Ils nous veulent esclaves !

Chaque jour, nous apprenons un nouveau plan de licenciement : que ce soit à Alsthom, ST, Peugeot, etc. Plutôt que de lutter contre ces licenciements et aider les chômeurs, le gouvernement préfère multiplier les attaques contre les travailleurs et les chômeurs : que ce soit la remise en cause de la retraite par répartition, le jour férié en moins, la remise en cause des services publics, les attaques contre les travailleurs sans-papier, la remise en cause du statut d’intermittent, la possibilité de remettre en cause les conventions collectives entreprise par entreprise, l’augmentation des frais hospitaliers, les lois sécuritaires contre les pauvres, etc. impossible de citer toutes les mesures mises en place au profit du patronat et à notre détriment.

Nous avons affaire à un gouvernement de petits soldats au service du MEDEF, un gouvernement de délinquants qui volent aux pauvres pour donner aux riches.

Et pour les travailleurs licenciés, pour des centaines de milliers de chômeurs, on remet en cause les droits aux ASSEDIC. Que ce soit par le protocole d’accord sur l’indemnisation du chômage du 20/12/2002 signé par le MEDEF, la CFDT, la CGC et la CFTC (entré en vigueur le 1er janv. 2003) qui va amputer des mois d’indemnisation pour plus de 800.000 chômeurs dès janv. 2004, et multiplier les radiations anticipées des ASSEDIC pour environ 300.000 chômeurs et la réduction draconienne de de l’ASS (Allocation Spécifique de Solidarité) qui va toucher 130.000 chômeurs au 1er juillet 2004 !

Travailleurs licenciés qui se retrouvent au chômage, chômeurs radiés qui se retrouvent au RMI… Et voilà le projet de RMA (Revenue Minimum d’Activité) pour soi-disant « insérer professionnellement les RMIstes ».

- Ce RMA est en fait une nouvelle forme de travail précaire : 6 mois renouvelables deux fois (18 mois au total) pour un temps partiel (20 heures minimum).
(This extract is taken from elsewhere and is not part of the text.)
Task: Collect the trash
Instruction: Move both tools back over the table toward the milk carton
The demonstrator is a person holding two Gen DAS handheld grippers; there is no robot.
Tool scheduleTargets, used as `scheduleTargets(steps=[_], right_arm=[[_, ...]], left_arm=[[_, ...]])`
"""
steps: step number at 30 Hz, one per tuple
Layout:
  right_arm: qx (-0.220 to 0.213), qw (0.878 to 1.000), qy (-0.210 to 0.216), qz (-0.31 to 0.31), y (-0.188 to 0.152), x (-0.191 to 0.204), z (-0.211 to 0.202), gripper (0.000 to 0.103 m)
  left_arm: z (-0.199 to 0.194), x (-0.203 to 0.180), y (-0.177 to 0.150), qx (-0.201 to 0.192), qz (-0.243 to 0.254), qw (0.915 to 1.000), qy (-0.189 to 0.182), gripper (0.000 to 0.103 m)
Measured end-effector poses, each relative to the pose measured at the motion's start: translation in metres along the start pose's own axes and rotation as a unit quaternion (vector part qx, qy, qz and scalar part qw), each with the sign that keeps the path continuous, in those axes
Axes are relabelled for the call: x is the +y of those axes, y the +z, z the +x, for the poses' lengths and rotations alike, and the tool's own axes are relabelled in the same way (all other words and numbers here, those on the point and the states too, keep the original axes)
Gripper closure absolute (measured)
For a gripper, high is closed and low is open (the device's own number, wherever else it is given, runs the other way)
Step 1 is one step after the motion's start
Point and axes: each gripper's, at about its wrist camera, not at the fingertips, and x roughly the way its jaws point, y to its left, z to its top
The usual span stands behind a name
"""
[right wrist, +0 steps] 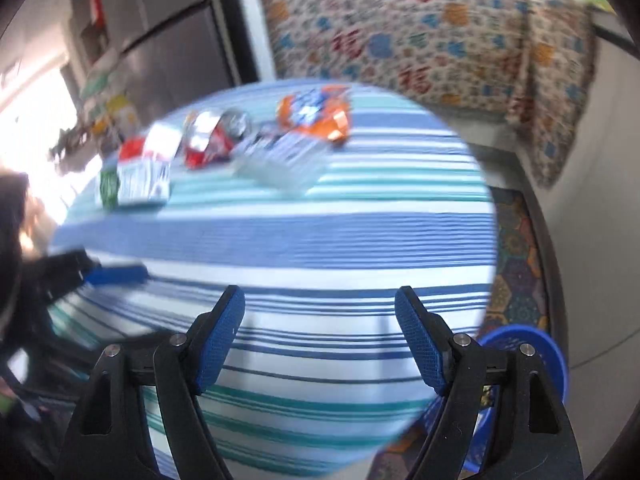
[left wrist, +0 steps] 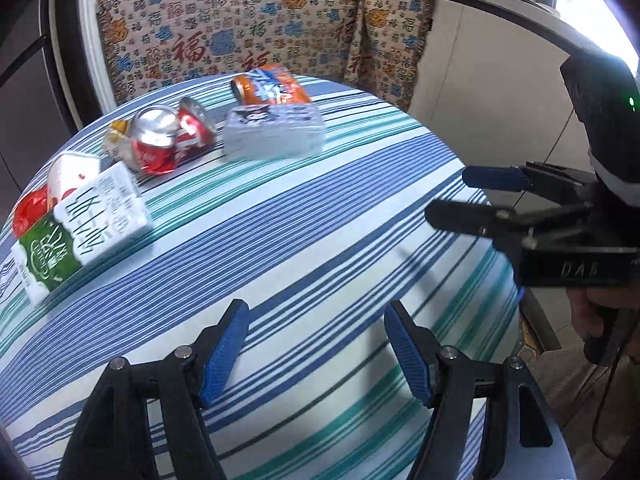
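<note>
Here, both grippers are hovering over the striped table (left wrist: 320, 208) — left gripper (left wrist: 316, 344) and right gripper (right wrist: 320, 340) each gaping wide, gripping nothing. Far across the cloth, trash is lying in a cluster: two cans (left wrist: 160, 140), two cartons (left wrist: 88, 224) and an orange wrapper (left wrist: 268, 86). A blue basket (right wrist: 532, 344) is sitting beside the table.

R wrist view smeared w/ motion blur: crushed red soda can (right wrist: 210, 140), orange snack wrapper (right wrist: 316, 116) & grey printed carton (right wrist: 276, 160) lack sharp edges, print unreadable. Round blue plastic basket (right wrist: 556, 360) partly hidden behind R gripper finger & table edge. L wrist view: green-white milk carton (left wrist: 80, 232) blurred; red crumpled item (left wrist: 28, 208) behind it mostly hidden, type unclear. Small yellow-white wrapper (left wrist: 116, 136) tucked behind can, too small to tell.
</note>
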Motion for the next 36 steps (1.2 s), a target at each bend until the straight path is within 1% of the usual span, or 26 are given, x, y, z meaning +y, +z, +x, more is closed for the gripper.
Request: scheduleTargets(steps=[3,5,7,8,10,12,13,14,15,20,22,23,25,28,29,31,33,34,36], right_arm=[[0.028,0.999,-0.021,-0.032,0.000,0.022,0.026,0.024],[0.026,0.999,-0.024,-0.031,0.003,0.024,0.034,0.017],[0.030,0.999,-0.024,-0.025,0.010,0.027,0.044,0.014],[0.031,0.999,-0.027,-0.024,0.013,0.026,0.047,0.009],[0.033,0.999,-0.030,-0.022,0.014,0.033,0.054,0.004],[0.032,0.999,-0.031,-0.021,0.020,0.036,0.060,0.002],[0.031,0.999,-0.031,-0.021,0.021,0.039,0.061,0.001],[0.031,0.999,-0.030,-0.023,0.023,0.041,0.063,0.001],[0.032,0.999,-0.029,-0.024,0.025,0.043,0.064,0.001],[0.031,0.999,-0.028,-0.026,0.024,0.047,0.063,0.000],[0.031,0.999,-0.028,-0.026,0.025,0.047,0.064,0.000],[0.031,0.999,-0.028,-0.026,0.025,0.046,0.064,0.000],[0.031,0.999,-0.028,-0.026,0.025,0.046,0.064,0.000],[0.031,0.999,-0.028,-0.026,0.025,0.046,0.064,0.000],[0.031,0.999,-0.028,-0.026,0.025,0.047,0.064,0.000],[0.031,0.999,-0.028,-0.026,0.025,0.046,0.064,0.000],[0.031,0.999,-0.027,-0.026,0.025,0.046,0.064,0.000],[0.031,0.999,-0.028,-0.026,0.025,0.046,0.064,0.000],[0.031,0.999,-0.027,-0.026,0.024,0.046,0.064,0.000]], left_arm=[[-0.001,0.021,-0.004,-0.006,-0.008,1.0000,-0.001,0.032],[-0.003,0.027,-0.004,-0.009,-0.007,0.9999,-0.003,0.032],[-0.003,0.034,-0.005,-0.012,-0.003,0.9999,-0.003,0.031],[-0.003,0.036,-0.006,-0.011,0.001,0.9999,-0.003,0.031],[-0.003,0.037,-0.007,-0.009,0.014,0.9998,-0.004,0.031],[-0.003,0.033,-0.010,-0.007,0.035,0.9993,0.008,0.031],[-0.003,0.032,-0.012,-0.009,0.048,0.9987,0.015,0.026],[-0.003,0.032,-0.013,-0.007,0.047,0.9987,0.021,0.015],[-0.003,0.038,-0.015,-0.002,0.035,0.9991,0.023,0.012],[-0.022,0.072,-0.026,0.002,0.011,0.9999,0.009,0.012],[-0.038,0.091,-0.027,-0.014,0.011,0.9998,0.009,0.012],[-0.047,0.103,-0.026,-0.026,0.016,0.9994,0.017,0.012],[-0.060,0.122,-0.018,-0.040,0.034,0.9982,0.030,0.012],[-0.065,0.144,-0.003,-0.049,0.076,0.9956,0.026,0.012],[-0.063,0.148,0.002,-0.047,0.100,0.9935,0.026,0.012],[-0.053,0.148,0.008,-0.043,0.159,0.9859,0.028,0.012],[-0.041,0.145,0.011,-0.036,0.204,0.9777,0.033,0.012],[-0.035,0.143,0.012,-0.033,0.224,0.9735,0.035,0.012],[-0.026,0.141,0.011,-0.031,0.245,0.9683,0.039,0.012]])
Et cela pour un coût défiant toute concurrence pour le patronat : entre 2,70 et 4,30 Euros de l’heure, toutes charges comprises (le patron donnera 130 Euros sur un salaire de 545 Euros pour le travailleur)

- Et pire que tout, dans le cadre du RMA, il ne s’agit plus d’un contrat de travail entre employeur et salarié, mais d’une « mesure d’insertion » entre un « tuteur » (le patron) et un « bénéficiaire » (le travailleur). Aussi, si le patron se plaint que le salarié au RMA ne respecte pas « l’action d’insertion », il peut lui suspendre le versement du RMI. Que deviennent les libertés syndicales ? Le droit de grève ? Ou simplement la possibilité de déplaire à son patron ?
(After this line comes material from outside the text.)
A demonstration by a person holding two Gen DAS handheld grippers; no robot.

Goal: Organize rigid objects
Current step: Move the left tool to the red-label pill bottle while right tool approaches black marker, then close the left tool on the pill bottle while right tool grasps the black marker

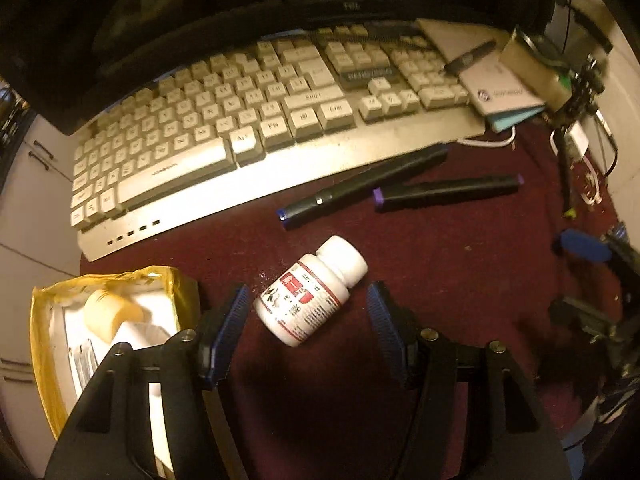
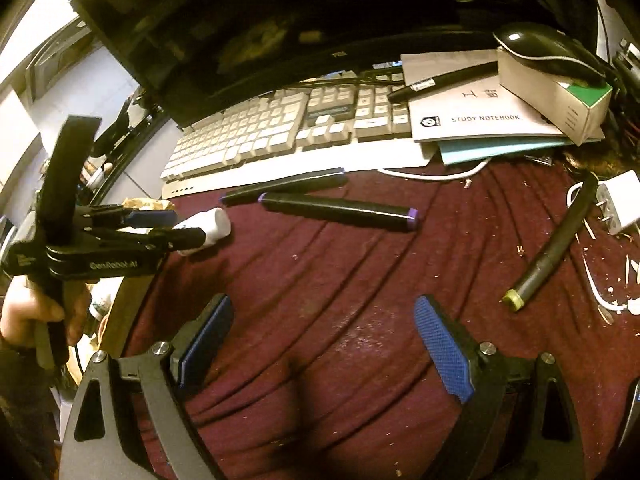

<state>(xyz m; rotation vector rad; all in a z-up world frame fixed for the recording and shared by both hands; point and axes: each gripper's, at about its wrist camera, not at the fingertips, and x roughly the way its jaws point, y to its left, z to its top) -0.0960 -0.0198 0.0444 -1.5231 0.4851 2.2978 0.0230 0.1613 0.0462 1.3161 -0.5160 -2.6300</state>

Le projet RMA remet en cause le SMIC et le code du travail ! Loin de favoriser « l’insertion », il prépare de nouveaux plans de licenciement puisqu’il offre au patronat une main d’œuvre corvéable à merci et qui ne coûte presque rien.

Si on voulait être cynique on pourrait imaginer que X, licencié d’une usine Y, se retrouve radié des ASSEDIC, finit par demander le RMI, et se retrouve en fin de parcours RMAste dans son ancienne usine.

Ils nous veulent dociles et bon-marchés. Leur conception de la démocratie est : travaille ou crève et ferme ta gueule !

Organisons-nous pour stopper les projets du gouvernement et de l’UNEDIC (contre le RMA, pour le maintien des droits à l’ASSe et aux ASSEDIC), pour lutter contre la précarité, les boites d’intérims, pour une véritable réduction du temps de travail sans baisse de salaire ni flexibilité.

Les gouvernements qui se suivent ne peuvent rien nous apporter, ce ne sont que les valets du patronat et des actionnaires. L’émancipation des travailleurs (avec ou sans emploi) ne peut venir que des travailleurs eux-mêmes.

La CNT, syndicat autogestionnaire et sans permanent, sera de ce combat partout où elle se trouve pour mettre fin au système capitaliste et en construire un nouveau plus juste, plus égalitaire, autogestionnaire.